** Work instruction **
Could you filter the records below down to the lines that include the word "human"?

Data items:
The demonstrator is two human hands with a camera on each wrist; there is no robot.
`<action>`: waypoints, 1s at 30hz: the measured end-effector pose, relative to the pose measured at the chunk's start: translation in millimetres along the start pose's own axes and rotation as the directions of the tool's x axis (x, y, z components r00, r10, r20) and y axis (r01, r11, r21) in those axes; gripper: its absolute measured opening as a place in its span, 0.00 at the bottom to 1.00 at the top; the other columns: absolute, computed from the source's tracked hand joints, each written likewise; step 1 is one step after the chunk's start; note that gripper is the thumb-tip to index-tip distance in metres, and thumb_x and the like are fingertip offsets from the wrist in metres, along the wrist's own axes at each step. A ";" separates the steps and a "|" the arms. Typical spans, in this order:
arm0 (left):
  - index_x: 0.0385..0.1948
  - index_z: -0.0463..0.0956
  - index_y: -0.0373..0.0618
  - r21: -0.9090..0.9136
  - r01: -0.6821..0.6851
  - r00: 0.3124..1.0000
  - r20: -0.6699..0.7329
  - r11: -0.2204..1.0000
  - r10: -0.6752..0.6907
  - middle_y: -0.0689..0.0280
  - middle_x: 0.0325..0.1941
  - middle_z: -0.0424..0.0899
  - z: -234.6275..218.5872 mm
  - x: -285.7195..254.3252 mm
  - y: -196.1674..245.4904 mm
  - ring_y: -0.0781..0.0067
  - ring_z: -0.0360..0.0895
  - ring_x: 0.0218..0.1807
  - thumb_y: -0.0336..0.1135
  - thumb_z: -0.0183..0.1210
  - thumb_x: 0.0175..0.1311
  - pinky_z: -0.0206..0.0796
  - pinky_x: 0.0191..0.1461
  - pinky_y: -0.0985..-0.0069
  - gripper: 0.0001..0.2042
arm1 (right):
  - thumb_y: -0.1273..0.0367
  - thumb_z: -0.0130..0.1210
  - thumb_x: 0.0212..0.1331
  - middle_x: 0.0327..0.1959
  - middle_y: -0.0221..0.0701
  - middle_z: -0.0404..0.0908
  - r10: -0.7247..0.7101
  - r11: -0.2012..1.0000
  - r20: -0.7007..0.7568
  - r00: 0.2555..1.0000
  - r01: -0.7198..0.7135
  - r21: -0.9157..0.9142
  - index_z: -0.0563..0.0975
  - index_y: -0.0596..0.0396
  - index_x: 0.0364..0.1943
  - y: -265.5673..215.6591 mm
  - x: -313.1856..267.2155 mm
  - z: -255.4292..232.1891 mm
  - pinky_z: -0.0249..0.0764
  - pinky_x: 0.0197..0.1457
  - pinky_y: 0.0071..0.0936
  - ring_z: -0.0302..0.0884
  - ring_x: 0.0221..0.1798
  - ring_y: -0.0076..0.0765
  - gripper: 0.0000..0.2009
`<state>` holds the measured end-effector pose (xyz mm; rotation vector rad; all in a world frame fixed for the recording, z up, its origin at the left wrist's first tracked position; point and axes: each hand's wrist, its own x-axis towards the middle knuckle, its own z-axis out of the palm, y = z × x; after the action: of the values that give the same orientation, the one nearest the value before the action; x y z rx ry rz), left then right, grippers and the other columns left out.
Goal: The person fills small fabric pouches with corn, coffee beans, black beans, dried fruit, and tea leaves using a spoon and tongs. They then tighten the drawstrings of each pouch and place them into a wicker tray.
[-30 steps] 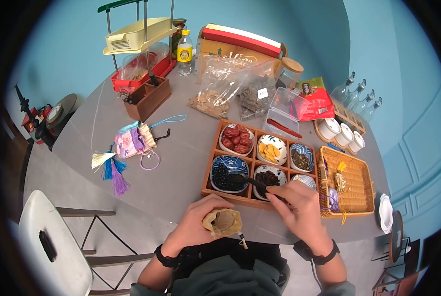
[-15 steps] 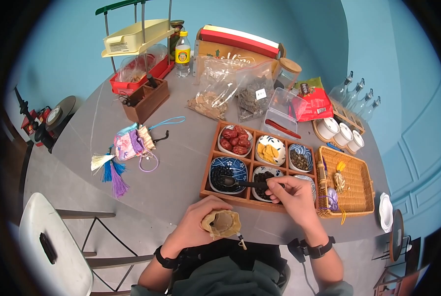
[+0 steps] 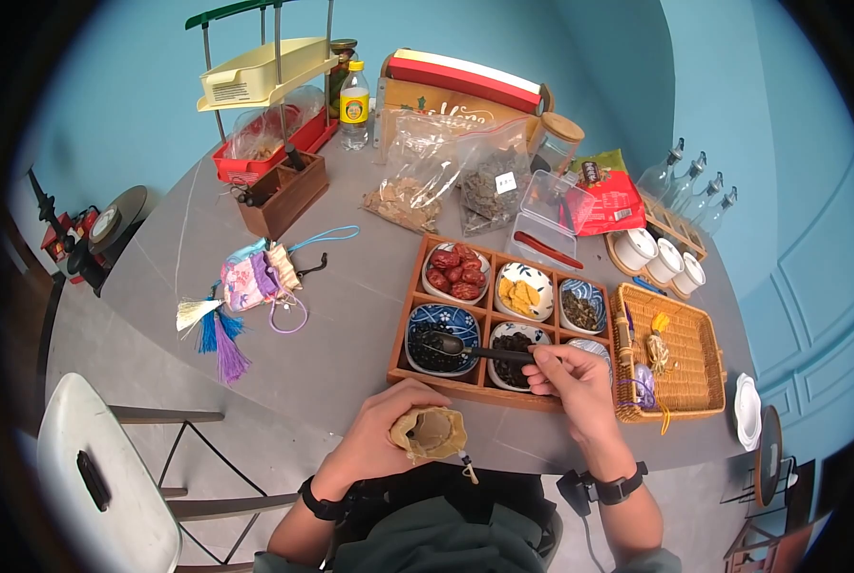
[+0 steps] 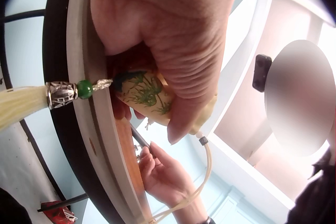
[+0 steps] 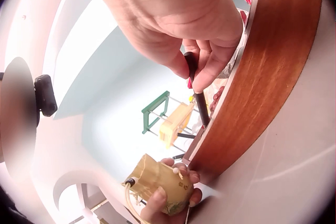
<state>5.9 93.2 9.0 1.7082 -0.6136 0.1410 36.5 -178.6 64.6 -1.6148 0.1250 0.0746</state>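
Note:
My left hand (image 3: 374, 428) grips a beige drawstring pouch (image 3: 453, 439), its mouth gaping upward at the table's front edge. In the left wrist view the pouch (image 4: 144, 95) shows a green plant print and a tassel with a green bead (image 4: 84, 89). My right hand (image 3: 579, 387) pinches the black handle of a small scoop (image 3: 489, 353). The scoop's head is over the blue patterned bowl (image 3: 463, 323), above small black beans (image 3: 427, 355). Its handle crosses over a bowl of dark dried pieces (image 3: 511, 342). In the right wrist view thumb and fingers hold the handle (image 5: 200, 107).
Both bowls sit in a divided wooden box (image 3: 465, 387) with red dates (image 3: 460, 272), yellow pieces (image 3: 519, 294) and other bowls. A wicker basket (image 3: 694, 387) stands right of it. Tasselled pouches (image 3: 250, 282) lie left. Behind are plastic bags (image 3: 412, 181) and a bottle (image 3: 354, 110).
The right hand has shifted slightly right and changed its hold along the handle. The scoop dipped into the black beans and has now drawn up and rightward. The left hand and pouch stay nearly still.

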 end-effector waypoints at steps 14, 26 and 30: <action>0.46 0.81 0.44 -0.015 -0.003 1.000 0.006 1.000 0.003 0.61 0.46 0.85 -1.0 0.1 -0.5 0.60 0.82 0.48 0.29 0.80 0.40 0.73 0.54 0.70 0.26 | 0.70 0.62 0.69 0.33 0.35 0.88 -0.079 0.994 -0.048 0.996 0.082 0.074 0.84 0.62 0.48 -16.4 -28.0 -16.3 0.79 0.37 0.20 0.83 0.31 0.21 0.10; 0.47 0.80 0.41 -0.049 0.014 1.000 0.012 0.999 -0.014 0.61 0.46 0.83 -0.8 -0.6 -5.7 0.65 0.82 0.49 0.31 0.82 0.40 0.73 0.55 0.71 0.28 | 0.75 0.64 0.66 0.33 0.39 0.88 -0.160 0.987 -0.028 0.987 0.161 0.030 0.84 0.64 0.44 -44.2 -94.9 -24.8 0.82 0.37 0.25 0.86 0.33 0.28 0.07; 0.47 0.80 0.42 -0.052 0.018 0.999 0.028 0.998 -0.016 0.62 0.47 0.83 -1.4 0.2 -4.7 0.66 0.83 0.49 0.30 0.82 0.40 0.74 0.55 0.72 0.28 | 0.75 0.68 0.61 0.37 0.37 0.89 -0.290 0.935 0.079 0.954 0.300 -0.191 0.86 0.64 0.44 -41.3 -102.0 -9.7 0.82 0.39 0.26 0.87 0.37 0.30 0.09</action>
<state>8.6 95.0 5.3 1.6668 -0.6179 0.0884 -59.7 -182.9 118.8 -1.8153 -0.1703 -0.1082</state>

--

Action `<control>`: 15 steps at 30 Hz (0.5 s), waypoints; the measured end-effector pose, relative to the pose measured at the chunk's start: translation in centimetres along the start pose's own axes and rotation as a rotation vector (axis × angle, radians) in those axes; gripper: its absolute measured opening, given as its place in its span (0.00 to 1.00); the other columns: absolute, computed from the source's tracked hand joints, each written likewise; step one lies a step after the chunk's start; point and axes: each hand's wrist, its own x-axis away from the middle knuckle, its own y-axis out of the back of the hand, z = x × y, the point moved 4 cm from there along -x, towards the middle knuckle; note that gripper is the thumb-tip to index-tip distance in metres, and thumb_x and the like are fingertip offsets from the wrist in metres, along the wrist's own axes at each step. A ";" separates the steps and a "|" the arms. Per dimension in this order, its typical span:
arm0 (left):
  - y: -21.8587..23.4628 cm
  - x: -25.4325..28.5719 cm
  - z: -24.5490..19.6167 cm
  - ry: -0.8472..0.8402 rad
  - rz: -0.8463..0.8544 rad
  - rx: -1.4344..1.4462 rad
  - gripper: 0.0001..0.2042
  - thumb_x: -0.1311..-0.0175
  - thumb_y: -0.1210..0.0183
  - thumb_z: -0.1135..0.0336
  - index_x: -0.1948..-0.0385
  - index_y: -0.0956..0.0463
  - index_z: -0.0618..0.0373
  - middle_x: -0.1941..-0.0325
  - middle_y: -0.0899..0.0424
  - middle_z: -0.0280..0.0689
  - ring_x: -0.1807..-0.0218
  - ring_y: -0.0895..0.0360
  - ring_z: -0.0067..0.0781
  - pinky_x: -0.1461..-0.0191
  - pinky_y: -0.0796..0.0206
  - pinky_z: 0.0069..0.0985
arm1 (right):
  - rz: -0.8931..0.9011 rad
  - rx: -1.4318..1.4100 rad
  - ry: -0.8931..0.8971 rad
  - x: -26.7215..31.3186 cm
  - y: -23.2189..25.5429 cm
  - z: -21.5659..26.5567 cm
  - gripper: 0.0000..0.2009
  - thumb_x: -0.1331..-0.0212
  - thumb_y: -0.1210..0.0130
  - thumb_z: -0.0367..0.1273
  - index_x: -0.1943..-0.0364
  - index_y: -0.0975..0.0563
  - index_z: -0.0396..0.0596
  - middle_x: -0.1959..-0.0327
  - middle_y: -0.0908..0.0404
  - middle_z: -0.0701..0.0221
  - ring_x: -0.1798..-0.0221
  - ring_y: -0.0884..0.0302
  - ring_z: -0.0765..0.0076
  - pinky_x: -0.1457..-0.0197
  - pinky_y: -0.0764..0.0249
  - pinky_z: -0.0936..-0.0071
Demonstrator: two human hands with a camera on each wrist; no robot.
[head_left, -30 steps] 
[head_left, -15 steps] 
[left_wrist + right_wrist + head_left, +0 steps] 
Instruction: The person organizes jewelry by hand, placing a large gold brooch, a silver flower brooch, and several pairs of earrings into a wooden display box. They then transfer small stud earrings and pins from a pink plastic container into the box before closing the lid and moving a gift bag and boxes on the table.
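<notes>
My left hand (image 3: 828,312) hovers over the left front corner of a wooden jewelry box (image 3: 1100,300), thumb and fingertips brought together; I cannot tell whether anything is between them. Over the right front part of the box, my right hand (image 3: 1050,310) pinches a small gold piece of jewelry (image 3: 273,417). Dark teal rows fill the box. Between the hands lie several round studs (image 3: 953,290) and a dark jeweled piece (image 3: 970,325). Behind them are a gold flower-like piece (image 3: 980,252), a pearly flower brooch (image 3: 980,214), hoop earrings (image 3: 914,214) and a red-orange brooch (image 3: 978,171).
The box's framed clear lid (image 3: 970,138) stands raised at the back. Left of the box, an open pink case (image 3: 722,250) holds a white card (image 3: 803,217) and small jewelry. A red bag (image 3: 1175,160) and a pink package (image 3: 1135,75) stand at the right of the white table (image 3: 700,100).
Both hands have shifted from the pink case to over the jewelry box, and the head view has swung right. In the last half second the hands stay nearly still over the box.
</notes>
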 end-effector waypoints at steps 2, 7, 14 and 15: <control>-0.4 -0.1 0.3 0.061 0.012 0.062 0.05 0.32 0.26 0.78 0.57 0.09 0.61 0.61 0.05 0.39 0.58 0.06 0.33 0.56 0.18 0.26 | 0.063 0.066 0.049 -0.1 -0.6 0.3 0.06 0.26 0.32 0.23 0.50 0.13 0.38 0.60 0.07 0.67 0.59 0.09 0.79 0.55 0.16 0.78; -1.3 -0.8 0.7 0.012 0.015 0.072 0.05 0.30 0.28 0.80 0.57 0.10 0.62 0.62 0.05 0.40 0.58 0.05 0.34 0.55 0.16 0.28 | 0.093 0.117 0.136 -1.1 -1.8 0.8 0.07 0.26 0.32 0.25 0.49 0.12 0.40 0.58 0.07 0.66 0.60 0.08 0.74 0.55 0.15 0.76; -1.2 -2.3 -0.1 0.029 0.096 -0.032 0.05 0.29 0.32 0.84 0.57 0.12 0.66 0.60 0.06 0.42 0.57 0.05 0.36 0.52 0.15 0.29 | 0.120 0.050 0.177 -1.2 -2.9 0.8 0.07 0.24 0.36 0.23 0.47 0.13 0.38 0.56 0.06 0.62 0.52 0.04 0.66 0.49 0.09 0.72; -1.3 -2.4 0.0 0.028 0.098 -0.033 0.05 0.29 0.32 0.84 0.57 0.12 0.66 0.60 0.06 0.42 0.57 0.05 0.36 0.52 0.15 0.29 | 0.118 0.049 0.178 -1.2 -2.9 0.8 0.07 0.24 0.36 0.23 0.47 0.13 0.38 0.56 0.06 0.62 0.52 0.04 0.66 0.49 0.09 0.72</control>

** Answer box **
The demonstrator is two human hands with a camera on each wrist; there is no robot.
Demonstrator: two human hands with a camera on each wrist; no robot.

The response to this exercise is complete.